Exercise prompt: Look for the string "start" in the listing below, then copy every line that has it.

Data extract:
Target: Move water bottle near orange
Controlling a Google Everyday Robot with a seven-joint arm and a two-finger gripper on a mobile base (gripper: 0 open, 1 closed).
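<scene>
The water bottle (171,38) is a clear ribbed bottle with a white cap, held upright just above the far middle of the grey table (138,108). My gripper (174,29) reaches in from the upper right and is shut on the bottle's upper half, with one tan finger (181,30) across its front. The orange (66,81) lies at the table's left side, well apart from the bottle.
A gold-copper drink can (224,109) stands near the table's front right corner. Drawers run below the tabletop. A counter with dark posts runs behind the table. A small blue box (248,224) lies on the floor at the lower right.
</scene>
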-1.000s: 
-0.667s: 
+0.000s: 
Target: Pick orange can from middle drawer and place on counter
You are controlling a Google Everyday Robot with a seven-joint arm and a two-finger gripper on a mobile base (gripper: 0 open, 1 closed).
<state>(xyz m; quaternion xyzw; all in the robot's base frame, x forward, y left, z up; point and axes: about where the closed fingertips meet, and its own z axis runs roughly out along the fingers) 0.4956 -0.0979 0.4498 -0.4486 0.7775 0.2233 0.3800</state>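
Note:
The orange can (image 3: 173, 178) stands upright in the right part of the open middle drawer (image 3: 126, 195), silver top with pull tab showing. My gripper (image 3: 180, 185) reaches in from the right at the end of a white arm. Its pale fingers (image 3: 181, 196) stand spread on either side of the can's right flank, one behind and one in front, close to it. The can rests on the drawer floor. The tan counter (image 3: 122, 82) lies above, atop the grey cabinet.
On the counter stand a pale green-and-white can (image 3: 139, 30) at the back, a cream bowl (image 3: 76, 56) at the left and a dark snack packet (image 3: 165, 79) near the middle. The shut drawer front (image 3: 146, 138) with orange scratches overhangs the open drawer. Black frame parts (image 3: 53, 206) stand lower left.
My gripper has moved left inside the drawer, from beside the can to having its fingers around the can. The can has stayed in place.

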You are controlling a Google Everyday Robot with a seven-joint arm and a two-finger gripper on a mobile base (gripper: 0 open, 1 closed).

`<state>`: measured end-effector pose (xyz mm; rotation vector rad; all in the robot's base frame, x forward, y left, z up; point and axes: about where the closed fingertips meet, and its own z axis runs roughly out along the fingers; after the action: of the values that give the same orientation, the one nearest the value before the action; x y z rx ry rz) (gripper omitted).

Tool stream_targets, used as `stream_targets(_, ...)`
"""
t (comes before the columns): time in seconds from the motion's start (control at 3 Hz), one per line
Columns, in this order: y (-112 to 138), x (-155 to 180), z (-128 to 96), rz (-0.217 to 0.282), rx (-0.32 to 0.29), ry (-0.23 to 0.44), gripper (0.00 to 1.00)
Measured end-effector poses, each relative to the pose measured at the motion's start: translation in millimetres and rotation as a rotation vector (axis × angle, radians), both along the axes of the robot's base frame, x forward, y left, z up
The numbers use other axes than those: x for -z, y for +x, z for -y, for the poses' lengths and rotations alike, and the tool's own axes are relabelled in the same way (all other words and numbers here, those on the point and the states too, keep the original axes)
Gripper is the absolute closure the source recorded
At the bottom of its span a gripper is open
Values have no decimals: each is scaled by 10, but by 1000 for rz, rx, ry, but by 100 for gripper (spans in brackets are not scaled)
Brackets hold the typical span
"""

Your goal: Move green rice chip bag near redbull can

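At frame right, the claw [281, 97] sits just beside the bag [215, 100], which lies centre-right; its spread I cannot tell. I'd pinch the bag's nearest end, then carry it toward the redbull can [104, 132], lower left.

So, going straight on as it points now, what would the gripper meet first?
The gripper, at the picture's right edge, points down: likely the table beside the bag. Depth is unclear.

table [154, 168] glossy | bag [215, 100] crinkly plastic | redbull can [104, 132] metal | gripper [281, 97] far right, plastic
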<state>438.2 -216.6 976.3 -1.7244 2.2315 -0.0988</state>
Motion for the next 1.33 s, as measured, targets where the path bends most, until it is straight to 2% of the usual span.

Response area:
t (comes before the columns): time in seconds from the motion's start (control at 3 Hz), one per line
Measured end-effector poses, each relative to the pose measured at the motion's start: translation in millimetres and rotation as a rotation vector (axis × angle, radians), both along the axes of the robot's base frame, x forward, y left, z up

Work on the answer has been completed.